Полозов взглянул на ее ноги и вдруг подумал, что ей, должно быть, очень жарко сидеть в капроне.
— И так во всем! — Лидия Петровна перехватила взгляд Полозова и спрятала ноги, подтянув их под стул.
— Да, вы правы, конечно, — перебил ее Полозов. — Правы. И мне легче всего было бы сказать Алексею: «Товарищ Кожемякин! Да как вы можете предлагать мне эту гнусную сделку?» Так я должен был поступить?
— Да, и это было бы честно!
— Верно, но вы забываете, что мы с Кожемякиным двадцать лет уже бок о бок трубим. И такое прошли вместе, что дай вам бог, а вернее, не дай вам бог такое пройти! И что начинал он у меня в цехе учеником! У-че-ни-ком!
— Ну так что же? И вы боитесь его обидеть?! Ах-ах, что обо мне всем расскажет Кожемякин! А где же ваша хваленая принципиальность?
— А ее, хваленой, и нет. — Полозов снова сел, опершись локтем на стол. — Нет ее, хваленой. Она просто есть или нет ее вовсе.
— Так, значит, нет ее? — Лидия Петровна пристукнула ладонью по столу, Полозов услышал, как сухо звякнул по стеклу перстень.
— Почему же нет? Есть. — Полозов положил ногу на ногу и стал рассматривать носок сандалии. — Бывают люди, по разным причинам жизнь их так складывается, и даже чаще всего — по не зависящим от них обстоятельствам, как это ни странно, — живет-живет человек, и с детства — ни одной ошибки, ни одного промаха: идеал. И вот, за собой слабости не зная, он даже не представляет, не допускает вообще слабости ничьей. И не понимает — а что же значит «прощать».
— С такой философией вообще все что угодно прощать можно! И легко: а в следующий раз мне кто-то простит. А зачем это?
Лидия Петровна раскраснелась, и из высокой прически выпало несколько прядей.
— Понимаете, быть вот таким принципиальным — легко. Но это, так сказать, ваши принципы, личные. Вам дорогие, потому что они дают вам почувствовать себя как личность, что ли, как индивидуум. А ведь с точки зрения, как вы говорили, «высших требований производства» ни вы как личность, ни я как индивидуум не представляем интереса. Мы, как это ни обидно, только части механизма…
— Теория «винтика», да? Вы винтик в машине, я винтик в машине…
— Да, — разозлился вдруг Полозов. — Да, я винтик и вы винтик! Только есть винтики, пригнанные «по месту», а есть — так вставили, чтобы грязь в отверстие не набивалась!
Лидия Петровна поднялась со стула.
— Мало я от Кожемякина оскорблений слышу, так еще вы…

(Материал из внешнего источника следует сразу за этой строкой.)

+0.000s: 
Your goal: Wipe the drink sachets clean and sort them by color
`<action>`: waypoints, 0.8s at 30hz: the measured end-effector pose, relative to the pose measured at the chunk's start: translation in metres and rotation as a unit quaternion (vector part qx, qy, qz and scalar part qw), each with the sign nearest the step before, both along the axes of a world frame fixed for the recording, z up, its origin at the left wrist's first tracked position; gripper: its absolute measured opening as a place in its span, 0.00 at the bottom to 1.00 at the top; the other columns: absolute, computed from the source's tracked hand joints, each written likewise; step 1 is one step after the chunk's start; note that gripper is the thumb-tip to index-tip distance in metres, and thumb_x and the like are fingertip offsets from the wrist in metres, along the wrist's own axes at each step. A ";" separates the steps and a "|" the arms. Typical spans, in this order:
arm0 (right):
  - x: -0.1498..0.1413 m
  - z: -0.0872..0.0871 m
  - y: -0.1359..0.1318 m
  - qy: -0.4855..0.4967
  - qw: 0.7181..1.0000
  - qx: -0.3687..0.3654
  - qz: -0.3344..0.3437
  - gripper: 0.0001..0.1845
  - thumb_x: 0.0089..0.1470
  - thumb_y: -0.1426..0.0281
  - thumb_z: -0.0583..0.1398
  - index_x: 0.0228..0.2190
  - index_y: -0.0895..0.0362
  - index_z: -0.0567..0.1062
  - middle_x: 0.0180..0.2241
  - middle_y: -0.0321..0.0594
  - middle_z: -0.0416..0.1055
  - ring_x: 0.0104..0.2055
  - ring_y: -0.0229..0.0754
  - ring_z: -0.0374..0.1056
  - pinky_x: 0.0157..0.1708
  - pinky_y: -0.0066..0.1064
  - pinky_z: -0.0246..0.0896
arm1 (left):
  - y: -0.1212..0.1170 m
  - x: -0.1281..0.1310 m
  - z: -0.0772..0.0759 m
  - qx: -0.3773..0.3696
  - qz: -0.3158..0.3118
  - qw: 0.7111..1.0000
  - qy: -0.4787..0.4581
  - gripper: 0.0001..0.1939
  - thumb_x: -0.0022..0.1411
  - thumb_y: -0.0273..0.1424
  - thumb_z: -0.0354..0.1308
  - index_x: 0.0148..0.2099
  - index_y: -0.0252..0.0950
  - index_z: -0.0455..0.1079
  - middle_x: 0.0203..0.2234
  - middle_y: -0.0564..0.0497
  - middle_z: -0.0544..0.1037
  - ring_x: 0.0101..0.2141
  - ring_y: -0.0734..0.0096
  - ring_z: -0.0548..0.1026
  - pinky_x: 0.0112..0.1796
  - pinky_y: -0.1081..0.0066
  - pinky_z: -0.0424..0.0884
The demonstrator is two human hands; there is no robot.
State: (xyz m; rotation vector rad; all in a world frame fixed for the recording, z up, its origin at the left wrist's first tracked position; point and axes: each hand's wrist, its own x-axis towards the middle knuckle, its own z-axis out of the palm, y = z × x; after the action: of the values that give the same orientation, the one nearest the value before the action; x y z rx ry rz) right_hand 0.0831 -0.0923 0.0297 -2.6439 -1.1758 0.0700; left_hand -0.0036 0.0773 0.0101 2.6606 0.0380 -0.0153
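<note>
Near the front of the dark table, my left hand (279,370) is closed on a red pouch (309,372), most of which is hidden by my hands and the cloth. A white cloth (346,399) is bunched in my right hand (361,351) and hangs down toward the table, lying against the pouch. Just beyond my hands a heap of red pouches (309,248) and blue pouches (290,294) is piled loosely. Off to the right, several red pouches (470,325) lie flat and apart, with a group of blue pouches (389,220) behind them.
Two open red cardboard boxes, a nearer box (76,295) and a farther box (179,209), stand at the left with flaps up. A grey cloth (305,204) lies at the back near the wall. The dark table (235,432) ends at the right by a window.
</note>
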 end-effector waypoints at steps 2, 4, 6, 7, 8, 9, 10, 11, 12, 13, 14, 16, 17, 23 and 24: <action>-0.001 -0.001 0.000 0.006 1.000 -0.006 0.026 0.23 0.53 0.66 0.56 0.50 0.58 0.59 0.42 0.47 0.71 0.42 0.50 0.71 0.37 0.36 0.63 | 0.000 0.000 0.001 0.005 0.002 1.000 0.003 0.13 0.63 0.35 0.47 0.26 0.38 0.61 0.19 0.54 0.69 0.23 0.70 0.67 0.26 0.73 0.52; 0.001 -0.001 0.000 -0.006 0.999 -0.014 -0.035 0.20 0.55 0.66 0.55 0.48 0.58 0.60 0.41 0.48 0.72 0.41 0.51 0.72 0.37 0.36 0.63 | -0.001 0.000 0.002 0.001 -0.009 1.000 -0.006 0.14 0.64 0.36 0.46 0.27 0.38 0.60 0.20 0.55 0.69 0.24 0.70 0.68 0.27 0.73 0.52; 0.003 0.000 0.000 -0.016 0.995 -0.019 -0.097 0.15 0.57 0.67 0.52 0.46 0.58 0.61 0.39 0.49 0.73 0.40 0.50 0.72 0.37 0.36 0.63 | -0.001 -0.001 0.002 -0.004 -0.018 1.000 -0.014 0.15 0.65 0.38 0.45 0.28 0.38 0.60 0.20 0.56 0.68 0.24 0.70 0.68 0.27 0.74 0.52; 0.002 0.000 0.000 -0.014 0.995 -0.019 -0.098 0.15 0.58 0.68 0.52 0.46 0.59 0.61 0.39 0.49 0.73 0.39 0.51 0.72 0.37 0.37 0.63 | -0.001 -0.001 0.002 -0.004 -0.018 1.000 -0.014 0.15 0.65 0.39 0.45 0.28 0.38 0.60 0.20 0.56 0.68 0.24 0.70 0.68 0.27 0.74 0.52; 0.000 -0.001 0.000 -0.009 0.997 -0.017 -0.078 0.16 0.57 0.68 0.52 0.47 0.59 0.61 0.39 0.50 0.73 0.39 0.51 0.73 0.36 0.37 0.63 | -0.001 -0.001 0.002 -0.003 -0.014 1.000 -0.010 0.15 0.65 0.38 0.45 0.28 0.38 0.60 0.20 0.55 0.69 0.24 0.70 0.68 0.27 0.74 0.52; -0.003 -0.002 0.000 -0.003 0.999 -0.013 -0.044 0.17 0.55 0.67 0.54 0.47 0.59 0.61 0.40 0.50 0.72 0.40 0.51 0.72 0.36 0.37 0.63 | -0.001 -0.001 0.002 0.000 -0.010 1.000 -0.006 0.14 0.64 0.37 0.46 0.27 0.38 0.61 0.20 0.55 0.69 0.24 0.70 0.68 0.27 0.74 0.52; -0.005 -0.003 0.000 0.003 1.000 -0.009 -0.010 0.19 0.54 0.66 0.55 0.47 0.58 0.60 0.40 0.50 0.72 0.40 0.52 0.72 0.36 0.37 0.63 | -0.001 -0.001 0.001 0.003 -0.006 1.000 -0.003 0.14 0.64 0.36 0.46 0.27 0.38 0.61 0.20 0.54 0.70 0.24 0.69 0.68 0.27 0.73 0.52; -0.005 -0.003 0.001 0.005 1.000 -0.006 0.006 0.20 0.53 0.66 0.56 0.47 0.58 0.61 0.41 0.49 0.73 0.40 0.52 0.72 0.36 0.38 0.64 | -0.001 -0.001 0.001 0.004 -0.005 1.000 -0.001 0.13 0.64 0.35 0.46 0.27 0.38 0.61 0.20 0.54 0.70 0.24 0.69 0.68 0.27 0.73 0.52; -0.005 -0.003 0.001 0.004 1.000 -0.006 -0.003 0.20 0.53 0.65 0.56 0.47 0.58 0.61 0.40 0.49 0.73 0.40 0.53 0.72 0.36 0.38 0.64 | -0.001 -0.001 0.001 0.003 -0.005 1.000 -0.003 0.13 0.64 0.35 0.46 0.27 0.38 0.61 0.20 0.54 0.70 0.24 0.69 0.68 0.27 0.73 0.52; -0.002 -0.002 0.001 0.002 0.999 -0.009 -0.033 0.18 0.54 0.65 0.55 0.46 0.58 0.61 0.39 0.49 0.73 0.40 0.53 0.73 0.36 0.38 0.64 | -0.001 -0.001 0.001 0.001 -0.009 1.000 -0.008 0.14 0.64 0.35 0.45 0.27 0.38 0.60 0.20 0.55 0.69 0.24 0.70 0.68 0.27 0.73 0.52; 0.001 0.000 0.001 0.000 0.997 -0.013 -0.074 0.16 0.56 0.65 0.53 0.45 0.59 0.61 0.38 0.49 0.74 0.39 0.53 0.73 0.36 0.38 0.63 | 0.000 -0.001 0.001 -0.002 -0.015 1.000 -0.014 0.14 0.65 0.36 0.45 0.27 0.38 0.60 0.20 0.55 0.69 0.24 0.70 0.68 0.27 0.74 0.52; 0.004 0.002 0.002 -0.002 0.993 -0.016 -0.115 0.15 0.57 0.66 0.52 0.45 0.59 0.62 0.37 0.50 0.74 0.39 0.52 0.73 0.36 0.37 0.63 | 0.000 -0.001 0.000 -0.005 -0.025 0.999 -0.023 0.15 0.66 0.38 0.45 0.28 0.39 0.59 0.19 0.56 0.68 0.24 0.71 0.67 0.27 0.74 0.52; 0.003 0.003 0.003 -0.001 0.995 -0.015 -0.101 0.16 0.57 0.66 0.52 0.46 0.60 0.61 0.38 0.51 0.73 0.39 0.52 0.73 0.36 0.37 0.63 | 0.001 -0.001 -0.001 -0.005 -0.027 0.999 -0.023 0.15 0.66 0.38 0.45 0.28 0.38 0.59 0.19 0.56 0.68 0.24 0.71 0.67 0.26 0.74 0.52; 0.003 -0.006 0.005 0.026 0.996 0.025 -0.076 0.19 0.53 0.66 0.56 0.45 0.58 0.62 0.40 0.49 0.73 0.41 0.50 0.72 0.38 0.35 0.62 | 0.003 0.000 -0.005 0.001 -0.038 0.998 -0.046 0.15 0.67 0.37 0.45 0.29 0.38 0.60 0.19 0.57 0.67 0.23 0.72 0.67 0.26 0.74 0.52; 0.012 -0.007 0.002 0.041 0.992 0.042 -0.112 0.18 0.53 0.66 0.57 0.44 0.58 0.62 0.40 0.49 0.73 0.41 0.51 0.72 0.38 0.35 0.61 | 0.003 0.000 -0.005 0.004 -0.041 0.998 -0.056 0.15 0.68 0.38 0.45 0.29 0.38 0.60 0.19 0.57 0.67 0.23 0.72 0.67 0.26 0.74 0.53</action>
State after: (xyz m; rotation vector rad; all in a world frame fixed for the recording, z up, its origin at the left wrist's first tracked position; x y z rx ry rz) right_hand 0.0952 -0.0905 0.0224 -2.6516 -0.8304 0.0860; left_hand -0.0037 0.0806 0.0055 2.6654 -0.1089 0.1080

«Ерунда какая получилась!» — подумал Полозов.
Глядя на зашедшуюся криком Лидию Петровну, он вдруг успокоился и заговорил совсем тихо. Он знал за собой это качество — стоило кому-нибудь накричать на него, как он успокаивался.
— Я пришел вовсе не для того, чтобы вас обижать, можете мне поверить. Но вы со своей принципиальностью похожи на быка — воткнул рог в забор, и ни туда, ни обратно. Приходится ждать помощи.
— И вы та самая помощь? — Лидия Петровна постаралась сказать это как можно ехиднее, и на лице ее медленно проступили красные пятна.
«Вегетативный невроз», — автоматически подумал Полозов: его Людмила Антоновна была врачом.
— Да. — Полозов снова полез за сигаретами. — Та самая, представьте себе.
— А вы представьте, что я как-нибудь обойдусь и без помощи! Я ведь знаю, как вы ко мне относитесь! Но пусть, по-вашему, я поступаю глупо, зато честно. И не нужно меня учить вашим, вашим… — Она попыталась найти подходящее слово, но не нашла. — Мне это не нужно! Я и так обойдусь!
— Наверное, обойдетесь. — Полозову стал надоедать этот разговор — он закурил, и снова дым попал ему в глаз. — Так вот эти люди, о которых я говорил, они всегда честные. Абсолютно честные. Я бы даже сказал — дистиллированные. Такие честные, что сама честность отделяется от них и становится некой самостоятельной субстанцией, которая легко может быть обращена, так сказать, в основной капитал. И как с любого капитала, с нее можно получать проценты.